Growing Up Brady (film)

Growing Up Brady
Genre Biography, Drama
Based on Growing Up Brady: I Was A Teenage Greg
by Barry Williams with Chris Kreski
Written by Matt Dorff
Directed by Richard A. Colla
Starring Barry Williams
Adam Brody
Kaley Cuoco
Daniel Hugh Kelly
Michael Tucker
Narrated by Barry Williams
Country of origin United States
Original language(s) English
Production
Executive producer(s) Kimberly Rubin
Barry Williams
Producer(s) Mark H. Ovitz
Cinematography Michael D. Margulies
Editor(s) Martin Nicholson
Running time 100 minutes
Production company(s) Zenna Tree Entertainment
Paramount Television
Distributor CBS Television Distribution
Release
Original network NBC
Original release May 21, 2000 (2000-05-21)
Chronology
Preceded by The Bradys
Followed by The Brady Bunch 35th Anniversary Reunion Special: Still Brady After All These Years

Growing Up Brady is a 2000 made-for-television biographical drama film based on the 1992 autobiography Growing Up Brady: I Was A Teenage Greg written by actor Barry Williams with Chris Kreski.[1] Directed by Richard A. Colla, it starred Williams, Adam Brody, Kaley Cuoco, Daniel Hugh Kelly, Michael Tucker and was originally broadcast May 16, 2000 on NBC.[2]

Synopsis

The movie is a slightly fictionalized tale about the production of the 1969–1974 ABC sitcom The Brady Bunch, on which Williams played teenager Greg Brady, with backstage dramas among the cast and the show's producers.
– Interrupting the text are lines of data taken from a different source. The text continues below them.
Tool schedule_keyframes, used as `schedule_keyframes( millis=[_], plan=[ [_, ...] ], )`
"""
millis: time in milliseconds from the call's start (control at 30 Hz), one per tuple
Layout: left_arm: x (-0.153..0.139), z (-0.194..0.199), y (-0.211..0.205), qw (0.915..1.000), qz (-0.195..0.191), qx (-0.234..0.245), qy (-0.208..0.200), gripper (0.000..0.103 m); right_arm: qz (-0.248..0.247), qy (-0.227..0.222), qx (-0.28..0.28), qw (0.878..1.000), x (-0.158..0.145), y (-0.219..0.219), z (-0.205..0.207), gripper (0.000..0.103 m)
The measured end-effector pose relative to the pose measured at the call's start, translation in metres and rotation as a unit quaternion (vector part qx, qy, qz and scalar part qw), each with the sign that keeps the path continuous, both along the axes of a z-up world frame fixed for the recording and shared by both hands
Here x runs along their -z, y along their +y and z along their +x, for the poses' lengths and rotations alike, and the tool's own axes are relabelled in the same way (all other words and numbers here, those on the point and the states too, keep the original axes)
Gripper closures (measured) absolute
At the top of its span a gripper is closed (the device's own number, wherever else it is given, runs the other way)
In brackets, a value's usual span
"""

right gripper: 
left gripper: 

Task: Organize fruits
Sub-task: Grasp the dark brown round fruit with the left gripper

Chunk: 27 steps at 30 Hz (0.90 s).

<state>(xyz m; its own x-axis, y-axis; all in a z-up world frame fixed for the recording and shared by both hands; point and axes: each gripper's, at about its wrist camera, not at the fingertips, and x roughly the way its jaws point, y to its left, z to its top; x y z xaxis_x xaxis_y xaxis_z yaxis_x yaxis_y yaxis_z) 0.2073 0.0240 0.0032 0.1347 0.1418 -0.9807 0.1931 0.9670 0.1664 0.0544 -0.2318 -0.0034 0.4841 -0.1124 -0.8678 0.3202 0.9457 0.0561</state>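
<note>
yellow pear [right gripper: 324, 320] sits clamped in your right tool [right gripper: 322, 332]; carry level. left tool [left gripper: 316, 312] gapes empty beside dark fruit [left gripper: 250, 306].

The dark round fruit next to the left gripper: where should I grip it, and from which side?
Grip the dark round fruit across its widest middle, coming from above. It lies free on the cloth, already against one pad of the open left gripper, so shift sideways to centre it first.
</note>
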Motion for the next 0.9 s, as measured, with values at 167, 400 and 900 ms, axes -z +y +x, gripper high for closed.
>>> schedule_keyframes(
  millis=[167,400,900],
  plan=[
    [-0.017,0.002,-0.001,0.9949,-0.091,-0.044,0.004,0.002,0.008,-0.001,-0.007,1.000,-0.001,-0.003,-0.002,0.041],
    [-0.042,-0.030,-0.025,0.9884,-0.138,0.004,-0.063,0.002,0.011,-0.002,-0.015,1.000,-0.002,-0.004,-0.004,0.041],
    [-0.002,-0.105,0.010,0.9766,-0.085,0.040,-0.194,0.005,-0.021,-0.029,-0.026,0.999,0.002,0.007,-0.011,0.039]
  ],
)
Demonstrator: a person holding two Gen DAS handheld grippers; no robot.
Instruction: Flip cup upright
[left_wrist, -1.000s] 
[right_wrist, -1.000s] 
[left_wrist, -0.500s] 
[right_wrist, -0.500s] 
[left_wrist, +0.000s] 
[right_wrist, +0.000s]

The film is dedicated to the memory of Robert Reed.

Cast

Scenes not like the book

In his book, Williams writes that he first kissed McCormick in Hawaii, rather than in a limousine bringing them home from The Who concert in Los Angeles. The flirting between McCormick and Williams whilst filming for "A Room at the Top" (episode 95) happened a few months before the Hawaii episodes and was boosted for the TV movie. Although in the movie Eve Plumb's character is unfazed when a security guard stumbles upon her and Christopher Knight making out in a prop car on the Paramount Pictures backlot, Knight has said Plumb was "mortified" and started to cry. Also a scene where Williams' agent tells him that The Brady Bunch had been canceled is changed somewhat. Instead of drinking a bottle of Bourbon, he is drinking a bottle of Scotch.

Home media

On May 25, 2004, the film was released on DVD in region 1 by Paramount Home Media Distribution.[3]